Antivirus software – Also known as anti-malware software, this is computer software used to detect, prevent, and remove malware.  Bought as a per year subscription you should ensure all PCs are running it and subscriptions are up to date. See Gadget Guy for reviews of the latest antivirus software solutions.

Automatically update your operating system – The likes of Microsoft and Apple are continually providing software updates to counter new threats.  Most modern operating systems are set to automatically update by default but ensure this has not been deactivated.

Automatically update your software applications – Just like your operating system, applications like Microsoft Office need regular security updates. Since the release of Microsoft Office 10, this is automatic by default (from office click file then account to check).

Regularly back up your business’ data – This is a digital copy of your data from your PCs and shared storage devices preferably kept externally to your place of business.  Back up is a critical strategy to restore your business and we cover this in a separate essential guide on Backup.

Multi-Factor Authentication – This is a security measure where two or more proof of identity must be provided to gain access. It would include some combination of password, pin, secret question, physical key (card or token), SMS, and a fingerprint.

Be cautious – If you are asked for money, your password, account details, or login details don’t provide them.

HINT

Implement a password strategy within your business which requires passwords to be strong.

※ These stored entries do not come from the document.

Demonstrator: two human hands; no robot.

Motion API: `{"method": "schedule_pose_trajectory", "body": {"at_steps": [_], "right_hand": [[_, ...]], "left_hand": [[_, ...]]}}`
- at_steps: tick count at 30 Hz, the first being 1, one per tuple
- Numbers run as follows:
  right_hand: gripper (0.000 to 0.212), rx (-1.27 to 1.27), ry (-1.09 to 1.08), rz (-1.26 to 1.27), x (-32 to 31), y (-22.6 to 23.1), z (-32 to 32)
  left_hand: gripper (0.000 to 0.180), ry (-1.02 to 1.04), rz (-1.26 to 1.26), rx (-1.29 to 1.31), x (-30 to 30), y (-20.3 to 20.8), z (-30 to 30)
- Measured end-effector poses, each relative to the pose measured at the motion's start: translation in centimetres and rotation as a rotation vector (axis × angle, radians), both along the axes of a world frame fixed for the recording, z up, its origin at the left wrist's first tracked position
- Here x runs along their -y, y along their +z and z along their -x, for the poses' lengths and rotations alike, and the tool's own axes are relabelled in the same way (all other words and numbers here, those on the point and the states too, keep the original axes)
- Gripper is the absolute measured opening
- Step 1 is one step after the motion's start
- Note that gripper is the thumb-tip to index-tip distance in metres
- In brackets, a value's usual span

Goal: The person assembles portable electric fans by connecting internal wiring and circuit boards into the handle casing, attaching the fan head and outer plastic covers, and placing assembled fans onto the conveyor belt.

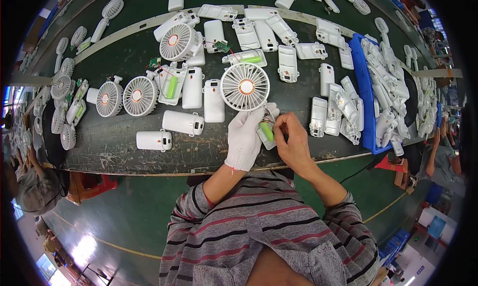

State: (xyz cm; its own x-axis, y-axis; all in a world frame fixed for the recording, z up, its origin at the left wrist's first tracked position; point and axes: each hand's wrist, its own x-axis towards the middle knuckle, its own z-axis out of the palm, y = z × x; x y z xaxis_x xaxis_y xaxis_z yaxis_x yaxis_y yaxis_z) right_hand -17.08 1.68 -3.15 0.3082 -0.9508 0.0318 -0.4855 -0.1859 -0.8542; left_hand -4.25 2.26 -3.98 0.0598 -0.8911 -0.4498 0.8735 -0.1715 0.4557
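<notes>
A small white plastic handheld fan with a round grille head and an open handle showing a green cylindrical battery (pixel 264 129) is held at the near centre of the dark green bench (pixel 114 141), just past its near edge. The left hand (pixel 245 136), in a white knit glove, is closed round the fan's handle from the left, w/ the grille head (pixel 244 86) standing just beyond the fingers toward the far side. The bare right hand (pixel 293 139) is pinched at thumb & fingertips on the thin red & black wires (pixel 269 119) at the top of the battery compartment; fingers curled, not spread. To the left of the hands, two closed white rounded handle casings (pixel 172 130) are laid on the bench, near each other. Further left, two more white fan heads w/ orange centres (pixel 124 97) are set side by side, & a third (pixel 178 42) lies farther back. Beyond the held fan, white handle half-shells (pixel 259 32) are spread in rows across the far centre. At the right, a blue plastic tray (pixel 359 77) is piled w/ white fan parts; more shells (pixel 328 112) are stacked just left of it. Along the far left edge, a row of finished white fans (pixel 62 87) is lined up. Another person's arm is seen at the far right, well apart from the held fan.
</notes>
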Motion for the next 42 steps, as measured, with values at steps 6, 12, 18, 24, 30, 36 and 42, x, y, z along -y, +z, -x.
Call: {"method": "schedule_pose_trajectory", "body": {"at_steps": [6,12,18,24,30,36,42], "right_hand": [[0.02,-0.023,0.195,-0.156,1.4,3.1,2.2],[0.045,-0.668,-0.112,0.313,4.1,2.9,7.2],[0.053,-0.651,-0.019,0.229,6.1,2.3,7.2],[0.062,0.406,-0.194,-0.007,5.9,4.2,6.5],[0.045,0.022,-0.181,-0.152,3.2,1.5,8.2],[0.051,-0.531,-0.039,0.192,2.9,4.3,6.7],[0.052,-0.417,0.22,0.363,4.6,2.9,6.2]], "left_hand": [[0.023,-0.049,-0.099,-0.034,-0.3,0.3,-0.6],[0.023,-0.169,-0.16,-0.181,-0.2,0.1,0.3],[0.02,-0.094,-0.185,-0.21,0.9,0.2,0.8],[0.021,-0.056,-0.181,-0.2,1.3,0.2,0.5],[0.022,-0.115,-0.095,-0.218,1.2,-0.6,0.2],[0.023,-0.148,0.056,-0.137,0.8,-1.2,0.3],[0.025,-0.159,0.069,-0.123,0.9,-1.5,0.5]]}}
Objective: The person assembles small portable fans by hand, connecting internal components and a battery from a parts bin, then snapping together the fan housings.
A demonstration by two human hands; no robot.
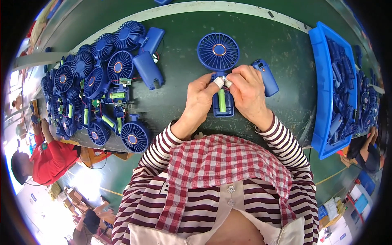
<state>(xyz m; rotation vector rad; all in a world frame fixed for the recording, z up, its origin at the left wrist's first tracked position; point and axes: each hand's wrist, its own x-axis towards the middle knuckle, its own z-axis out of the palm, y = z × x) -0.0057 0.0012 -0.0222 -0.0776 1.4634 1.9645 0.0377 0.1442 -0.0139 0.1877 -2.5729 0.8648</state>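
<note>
A blue handheld fan (218, 51) lies face up on the table in front of me, its round grille pointing away. Its handle (228, 111) is opened and shows a green cylindrical battery (222, 100). My left hand (199, 98) closes on the upper left side of the handle, the white-wrapped thumb pressed near the fan's neck. My right hand (248, 90) pinches at the same spot, its fingertips meeting the left thumb. What the right fingertips hold is too small and covered to tell. Beside my right hand lies a loose blue handle cover (266, 77).
On the left is a heap of blue fans (96, 83) with bared batteries, wires and small green boards. A blue bin (322, 139) of blue plastic parts stands at the right, with more fans (366, 102) beyond. People sit at both sides; one wears a red top (55, 161).
</note>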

The key aspects of a strong password are length (the longer the better); a mix of letters (upper and lower case), numbers, and symbols, no ties to your personal information, and no dictionary words.

Make sure you have a strong password set up on your wi-fi

Decide who you will give access to what data

Teach your staff about the importance and predetermine a plan if you are affected.

Consider taking out technology and cyber crime insurance (see our essential guide on insurance)

SUMMARY – Secure your business against a cyber threat

Do not believe it will not happen to you.  TAKE PRECAUTIONS AGAINST A CYBER THREAT TO YOUR COMPUTERS.  Implement simple internet security steps to protect yourself like having virus software, keeping software up to date, ensuring you have secure passwords, and backing up your data will ensure your reputation and continuity of business.